Money can't buy you love or happiness, but it may protect you from having a stroke. That's the takeaway from a new study in the journal Stroke, released today. Researchers found that the least wealthy were three times more likely to have a stroke between ages 50 and 64 compared with those who were in the top 75th to 89th percentile in wealth (the very wealthiest outliers were excluded). Once people hit 65, however, all bets were off, and wealth no longer afforded them protection.
The study examined the effect of education, income (annual earnings), and wealth (all housing and financial assets) on nearly 20,000 participants in the ongoing University of Michigan Health and Retirement Study. It's the first study to find that wealth predicts stroke incidence independently of income and education, according to Mauricio Avendano, a research fellow in public health at the Erasmus Medical Center in Rotterdam and coauthor of the study, in a press release announcing the findings.
Stroke is the third leading cause of death in the United States, striking some 780,000 people annually. The idea that people who are better off are less likely to have a stroke—however you define "better off"—doesn't set off any surprise bells. We know that people lower on the socioeconomic scale tend to smoke, be overweight, consume alcohol, and suffer from diabetes in greater numbers than those with more resources. These are all risk factors for stroke. Along similar lines, the study found that subjects ages 50 to 74 who had less income, wealth, or education had higher rates of high blood pressure, smoking, low physical activity, heart disease, diabetes and being overweight—stroke risk factors all.

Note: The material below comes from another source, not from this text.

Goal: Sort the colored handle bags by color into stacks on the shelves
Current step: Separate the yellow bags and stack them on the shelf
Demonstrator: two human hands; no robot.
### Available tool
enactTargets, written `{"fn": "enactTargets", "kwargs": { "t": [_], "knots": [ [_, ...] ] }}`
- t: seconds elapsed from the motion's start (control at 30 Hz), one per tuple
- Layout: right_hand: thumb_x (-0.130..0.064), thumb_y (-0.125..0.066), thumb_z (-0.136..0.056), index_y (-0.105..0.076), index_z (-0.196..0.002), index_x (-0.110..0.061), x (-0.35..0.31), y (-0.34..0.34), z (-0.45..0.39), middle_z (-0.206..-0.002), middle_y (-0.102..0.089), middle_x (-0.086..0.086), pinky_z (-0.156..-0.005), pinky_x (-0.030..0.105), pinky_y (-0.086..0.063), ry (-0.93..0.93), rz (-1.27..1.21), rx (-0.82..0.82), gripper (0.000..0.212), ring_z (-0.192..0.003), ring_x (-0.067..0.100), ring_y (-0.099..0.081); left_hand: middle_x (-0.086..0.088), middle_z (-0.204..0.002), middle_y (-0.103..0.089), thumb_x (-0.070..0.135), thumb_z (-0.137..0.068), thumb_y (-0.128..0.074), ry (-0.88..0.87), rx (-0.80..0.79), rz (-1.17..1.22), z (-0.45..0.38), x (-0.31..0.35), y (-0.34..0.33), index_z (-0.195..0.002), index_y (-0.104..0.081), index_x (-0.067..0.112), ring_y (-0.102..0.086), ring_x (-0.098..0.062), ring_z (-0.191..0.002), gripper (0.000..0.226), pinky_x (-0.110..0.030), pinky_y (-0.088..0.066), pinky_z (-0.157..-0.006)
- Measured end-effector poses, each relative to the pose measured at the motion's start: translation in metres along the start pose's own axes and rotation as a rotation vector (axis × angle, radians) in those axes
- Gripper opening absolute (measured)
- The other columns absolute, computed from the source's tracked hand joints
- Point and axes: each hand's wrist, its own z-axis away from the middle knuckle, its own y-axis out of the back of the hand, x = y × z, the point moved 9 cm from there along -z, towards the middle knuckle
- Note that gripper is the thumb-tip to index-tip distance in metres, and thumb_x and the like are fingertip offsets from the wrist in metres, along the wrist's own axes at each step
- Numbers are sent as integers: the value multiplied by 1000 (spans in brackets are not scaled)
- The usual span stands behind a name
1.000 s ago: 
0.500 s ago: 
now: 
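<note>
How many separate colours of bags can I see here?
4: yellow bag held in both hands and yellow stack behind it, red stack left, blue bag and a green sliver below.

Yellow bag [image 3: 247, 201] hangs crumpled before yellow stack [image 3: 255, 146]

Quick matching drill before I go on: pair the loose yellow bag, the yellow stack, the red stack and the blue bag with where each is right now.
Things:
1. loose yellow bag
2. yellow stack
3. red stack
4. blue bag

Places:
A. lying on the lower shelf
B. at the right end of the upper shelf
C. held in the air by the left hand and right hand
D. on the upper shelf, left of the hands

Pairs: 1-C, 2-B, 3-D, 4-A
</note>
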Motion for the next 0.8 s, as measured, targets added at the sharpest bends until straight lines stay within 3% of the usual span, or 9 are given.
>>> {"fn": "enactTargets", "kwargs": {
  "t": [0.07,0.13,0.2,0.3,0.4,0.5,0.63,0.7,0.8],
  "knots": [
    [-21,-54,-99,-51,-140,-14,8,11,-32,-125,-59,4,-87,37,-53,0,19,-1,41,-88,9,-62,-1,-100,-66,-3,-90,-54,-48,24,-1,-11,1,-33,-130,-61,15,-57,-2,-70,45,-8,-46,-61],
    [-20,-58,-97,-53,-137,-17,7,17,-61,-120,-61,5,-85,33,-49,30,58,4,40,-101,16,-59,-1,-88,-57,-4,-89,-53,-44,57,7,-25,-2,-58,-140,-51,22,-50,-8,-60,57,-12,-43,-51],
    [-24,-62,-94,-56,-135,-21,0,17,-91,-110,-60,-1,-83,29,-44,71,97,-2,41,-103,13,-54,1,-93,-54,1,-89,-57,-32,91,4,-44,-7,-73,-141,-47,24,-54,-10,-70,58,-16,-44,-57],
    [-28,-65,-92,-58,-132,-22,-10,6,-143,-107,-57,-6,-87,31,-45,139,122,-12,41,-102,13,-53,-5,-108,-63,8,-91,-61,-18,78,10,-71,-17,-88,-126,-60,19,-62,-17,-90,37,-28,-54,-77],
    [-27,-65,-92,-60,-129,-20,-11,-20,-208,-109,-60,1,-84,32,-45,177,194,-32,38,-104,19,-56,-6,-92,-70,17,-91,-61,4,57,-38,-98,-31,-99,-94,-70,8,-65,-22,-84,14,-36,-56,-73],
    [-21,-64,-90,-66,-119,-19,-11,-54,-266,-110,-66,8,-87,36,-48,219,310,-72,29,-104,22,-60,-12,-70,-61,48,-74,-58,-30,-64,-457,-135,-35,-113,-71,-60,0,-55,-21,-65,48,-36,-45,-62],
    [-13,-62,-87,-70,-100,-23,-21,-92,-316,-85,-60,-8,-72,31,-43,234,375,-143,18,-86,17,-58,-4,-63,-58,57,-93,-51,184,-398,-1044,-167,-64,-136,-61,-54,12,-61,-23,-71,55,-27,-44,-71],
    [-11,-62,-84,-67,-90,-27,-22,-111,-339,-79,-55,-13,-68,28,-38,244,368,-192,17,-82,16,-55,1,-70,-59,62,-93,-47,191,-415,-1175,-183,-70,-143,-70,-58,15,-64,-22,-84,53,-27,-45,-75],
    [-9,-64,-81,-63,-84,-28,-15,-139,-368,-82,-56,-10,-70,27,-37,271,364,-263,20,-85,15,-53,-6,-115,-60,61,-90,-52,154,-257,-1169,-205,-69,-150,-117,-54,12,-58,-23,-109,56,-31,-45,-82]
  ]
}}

But even when study authors adjusted for these risks, basically removing them from the equation, wealth and income continued to influence the likelihood of stroke (education turned out not to be predictive once wealth and income were factored in). This is where access to good-quality, reliable healthcare probably comes into play, say experts, as well as other less tangible advantages.

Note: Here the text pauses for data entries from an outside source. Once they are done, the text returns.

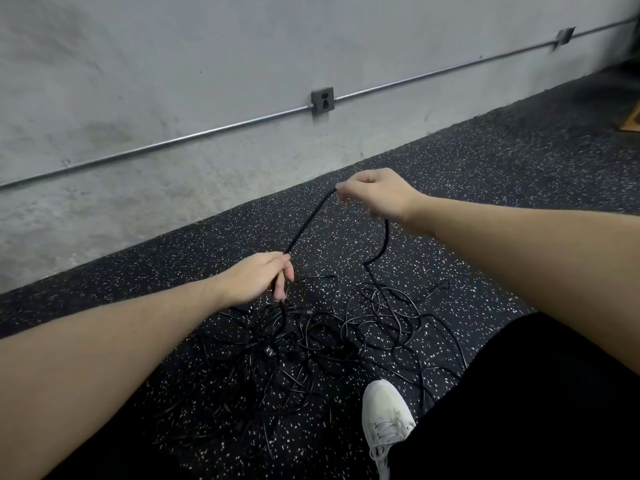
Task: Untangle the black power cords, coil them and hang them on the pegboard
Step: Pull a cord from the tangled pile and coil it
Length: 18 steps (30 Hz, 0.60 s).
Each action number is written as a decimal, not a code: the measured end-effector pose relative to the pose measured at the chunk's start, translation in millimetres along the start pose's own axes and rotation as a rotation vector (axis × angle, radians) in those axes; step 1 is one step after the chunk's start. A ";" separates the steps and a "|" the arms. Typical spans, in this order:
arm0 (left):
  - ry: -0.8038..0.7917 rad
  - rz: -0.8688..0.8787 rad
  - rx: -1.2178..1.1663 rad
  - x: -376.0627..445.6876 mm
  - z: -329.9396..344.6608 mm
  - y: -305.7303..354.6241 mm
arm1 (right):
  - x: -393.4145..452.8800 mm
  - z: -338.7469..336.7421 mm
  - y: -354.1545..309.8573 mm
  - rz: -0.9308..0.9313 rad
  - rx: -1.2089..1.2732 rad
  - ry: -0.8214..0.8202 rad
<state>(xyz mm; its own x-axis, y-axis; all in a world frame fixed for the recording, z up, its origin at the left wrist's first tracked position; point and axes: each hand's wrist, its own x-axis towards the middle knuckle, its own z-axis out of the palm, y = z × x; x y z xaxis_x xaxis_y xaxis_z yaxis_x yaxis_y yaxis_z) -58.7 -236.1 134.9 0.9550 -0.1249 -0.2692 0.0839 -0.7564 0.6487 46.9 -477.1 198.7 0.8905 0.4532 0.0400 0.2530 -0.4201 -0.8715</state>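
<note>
A tangled heap of black power cords point(311, 344) lies on the speckled black floor in front of me. One black cord point(309, 221) is lifted out of it and stretched taut between both hands. My left hand point(258, 277) grips its lower part just above the heap. My right hand point(375, 194) pinches it higher up and further away; from there the cord drops in a loop back to the heap. No pegboard is in view.
A grey concrete wall point(173, 81) runs along the back with a metal conduit and a grey outlet box point(322, 100). My white shoe point(386, 417) and black trouser leg point(536, 393) are at the lower right, beside the heap.
</note>
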 end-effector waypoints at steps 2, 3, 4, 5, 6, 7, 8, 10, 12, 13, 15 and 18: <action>0.049 0.020 0.022 0.2 -1.0 2.5 | 2.1 1.9 4.9 0.021 -0.131 -0.002; 0.081 0.031 0.030 1.2 -2.0 4.3 | 1.7 2.8 5.8 0.024 -0.200 -0.021; 0.117 0.039 0.043 2.5 -3.5 7.7 | 1.6 4.0 6.8 0.019 -0.265 -0.049; 0.154 0.046 0.048 4.1 -5.3 12.4 | 1.5 5.4 6.4 0.005 -0.315 -0.081; 0.183 0.050 0.030 4.6 -7.4 19.5 | 1.1 7.3 4.2 -0.014 -0.346 -0.109; 0.197 0.054 -0.015 5.5 -9.2 26.6 | 0.2 10.8 0.6 -0.034 -0.361 -0.140; 0.195 0.063 -0.061 7.0 -10.7 33.5 | -1.1 14.9 -3.9 -0.052 -0.372 -0.179; 0.166 0.091 -0.114 8.5 -10.8 43.3 | -4.0 23.5 -10.8 -0.058 -0.404 -0.290; 0.148 0.116 -0.100 9.4 -7.4 43.9 | -6.7 29.3 -15.2 -0.056 -0.440 -0.405; 0.143 0.120 -0.099 10.0 -5.7 41.4 | -7.4 30.7 -17.3 -0.062 -0.444 -0.433; 0.144 0.125 -0.135 12.4 -4.7 36.5 | -6.7 32.0 -20.4 -0.074 -0.444 -0.424; 0.152 0.144 -0.182 13.1 -5.7 38.9 | -7.5 34.7 -21.5 -0.068 -0.345 -0.472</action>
<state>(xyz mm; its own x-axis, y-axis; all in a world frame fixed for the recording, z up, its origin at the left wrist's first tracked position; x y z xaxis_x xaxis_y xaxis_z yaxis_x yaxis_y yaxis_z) -41.3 -263.5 160.7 0.9914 -0.1140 -0.0639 -0.0188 -0.6081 0.7936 21.7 -444.2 200.2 0.6232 0.7559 -0.2007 0.4826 -0.5736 -0.6619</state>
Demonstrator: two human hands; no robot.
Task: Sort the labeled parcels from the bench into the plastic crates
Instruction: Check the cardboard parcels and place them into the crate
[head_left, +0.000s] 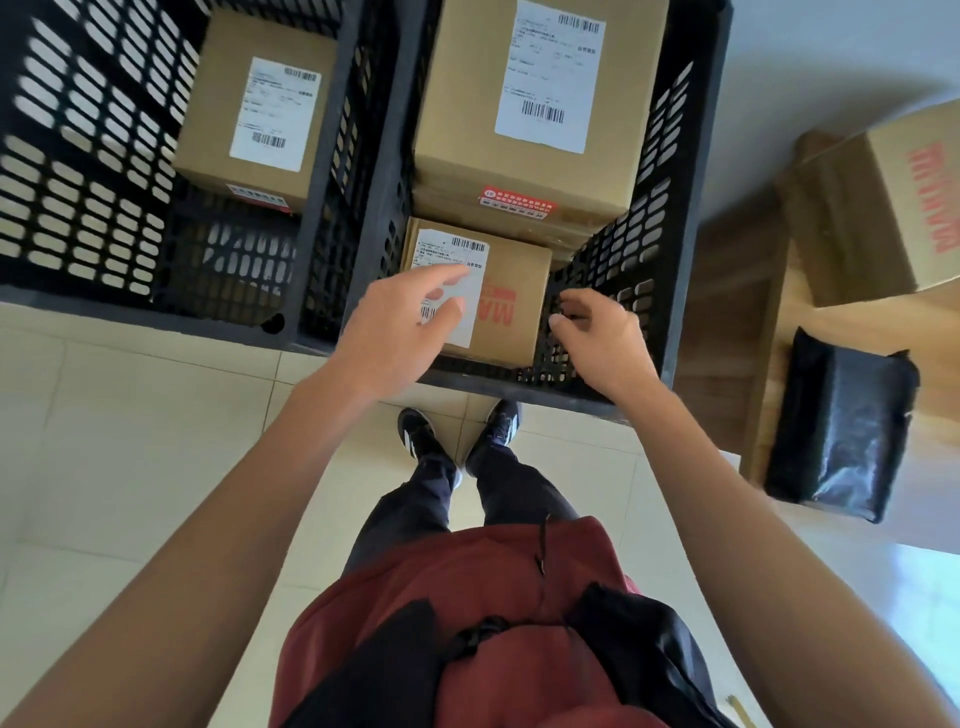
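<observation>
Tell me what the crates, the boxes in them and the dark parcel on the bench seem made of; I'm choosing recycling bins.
Crates: black moulded plastic by the look, matte, with slotted lattice walls.
Boxes: brown cardboard, matte, each with a white paper label; one has a red sticker.
Dark parcel: probably a black plastic mailer bag, glossy and wrinkled.
Bench: looks like light wood, with visible grain.

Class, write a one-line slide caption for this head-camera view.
Both hands, left and right, hover open over a small labeled box in the right crate; the bench holds more parcels.
</observation>
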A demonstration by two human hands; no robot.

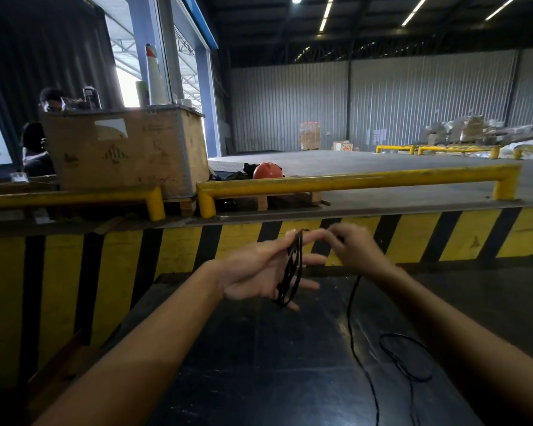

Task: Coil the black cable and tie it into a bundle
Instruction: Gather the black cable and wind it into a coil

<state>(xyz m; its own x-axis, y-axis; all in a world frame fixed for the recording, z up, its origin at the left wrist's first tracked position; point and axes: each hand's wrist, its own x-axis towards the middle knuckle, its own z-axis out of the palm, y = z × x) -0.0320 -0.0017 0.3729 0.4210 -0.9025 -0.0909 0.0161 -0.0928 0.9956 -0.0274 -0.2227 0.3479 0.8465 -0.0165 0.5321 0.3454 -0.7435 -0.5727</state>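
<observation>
A thin black cable (293, 269) is wound in several loops around my left hand (259, 272), which is held up with the palm turned right and the fingers spread. My right hand (351, 249) is just right of it, fingers pinched on the running strand near the top of the coil. From there the cable's loose part (351, 333) hangs down onto the dark tabletop (243, 364) and trails off in a loose loop (403, 358) at the lower right.
A yellow-and-black striped dock wall (166, 256) stands right behind the table. Above it run yellow guard rails (351, 179), a large cardboard crate (123, 152) on a pallet and an orange helmet (266, 171). Two people sit at far left behind the crate.
</observation>
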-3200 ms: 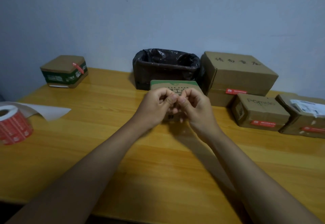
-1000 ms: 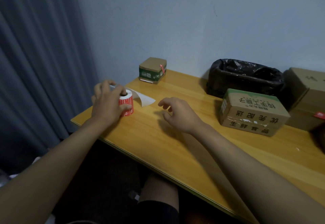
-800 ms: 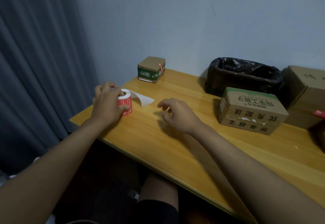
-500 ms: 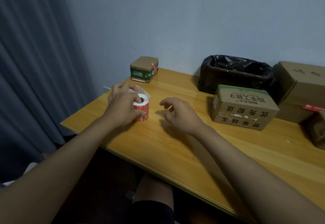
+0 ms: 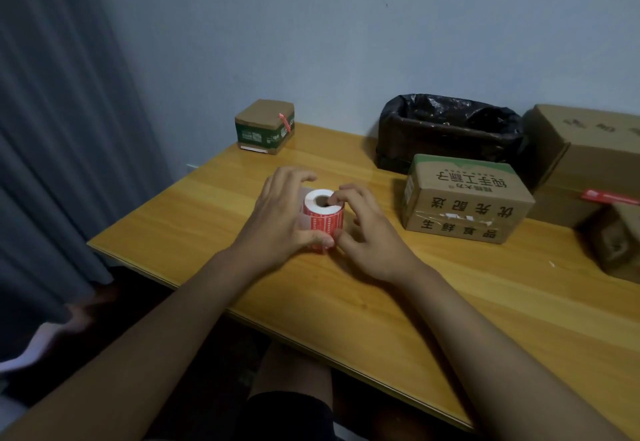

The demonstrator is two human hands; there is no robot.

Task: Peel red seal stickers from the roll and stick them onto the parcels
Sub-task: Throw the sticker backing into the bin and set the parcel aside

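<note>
Wooden table [image 5: 450, 302], item one: sticker roll [image 5: 323, 213], upright, centre. I judge it light, papery; take stickers by a free edge. Left hand [image 5: 282, 218] grips its nine o'clock side; right hand [image 5: 367, 232] pinches its three o'clock rim.

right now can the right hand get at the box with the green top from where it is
Probably yes. The right hand is at the sticker roll, and only bare table lies between it and the green-topped box; nothing blocks that short sideways reach.
</note>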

People who fall into that gray area—not poor enough to qualify for Medicaid, not well off enough to afford good private insurance—don't get the timely preventive and other regular care that they need. "People put things off," says Claudette Brooks, director of the neurovascular lab at the stroke center at West Virginia University School of Medicine. "They don't seek care until they perceive it as being more serious than when it started." With a stroke, that can be risky business, since prompt treatment is key to mitigating the damage. (I recently reported about how lack of insurance results in later cancer diagnoses.)

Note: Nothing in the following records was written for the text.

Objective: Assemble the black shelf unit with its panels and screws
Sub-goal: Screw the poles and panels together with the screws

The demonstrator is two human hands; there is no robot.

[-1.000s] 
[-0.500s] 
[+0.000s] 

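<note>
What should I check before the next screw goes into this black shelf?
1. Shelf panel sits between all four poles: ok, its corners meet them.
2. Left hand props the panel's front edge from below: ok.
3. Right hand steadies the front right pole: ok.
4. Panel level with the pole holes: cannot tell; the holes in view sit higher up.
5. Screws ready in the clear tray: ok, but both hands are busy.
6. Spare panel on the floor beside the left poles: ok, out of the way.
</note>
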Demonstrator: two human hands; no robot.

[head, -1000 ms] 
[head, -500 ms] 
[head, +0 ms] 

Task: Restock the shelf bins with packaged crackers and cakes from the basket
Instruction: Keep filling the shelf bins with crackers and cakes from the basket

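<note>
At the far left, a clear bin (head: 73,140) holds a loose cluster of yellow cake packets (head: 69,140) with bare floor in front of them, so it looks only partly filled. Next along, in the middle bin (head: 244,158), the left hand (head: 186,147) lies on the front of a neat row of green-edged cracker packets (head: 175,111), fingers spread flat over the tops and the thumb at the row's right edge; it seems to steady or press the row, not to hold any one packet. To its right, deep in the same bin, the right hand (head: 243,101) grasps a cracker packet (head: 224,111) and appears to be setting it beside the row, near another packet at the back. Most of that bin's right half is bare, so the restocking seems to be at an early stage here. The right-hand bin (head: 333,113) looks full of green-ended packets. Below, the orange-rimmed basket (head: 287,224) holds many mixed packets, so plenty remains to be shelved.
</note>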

The study authors speculate about other ways in which financial security may affect people's risk, noting that "wealth may increase individuals' sense of control over their lives, reducing psychosocial stress and subsequently stroke risk." Other psychosocial risk factors like depression and lack of social support that are more common among lower socioeconomic groups may play a role as well, they note.
Only about 27 percent of strokes occur in people under age 65, according to the American Heart Association. So it's interesting that in this study, the association between wealth and stroke risk mostly disappeared among those over 65. Researchers can't explain the result, but they speculate that it may be thanks to "selective survival": Poorer people die sooner than their richer neighbors, leaving those who make it into old age among the healthiest. (Check out a recent report on the health of older Americans.)
There are some stroke risk factors you can't change. If you're male, have a family history of stroke or are African-American you're unfortunately at higher risk. But there are things you can do to reduce your odds, as noted above: Exercise, eat a healthful diet, don't smoke. And while you're at it, play the lottery. You may have a stroke of luck.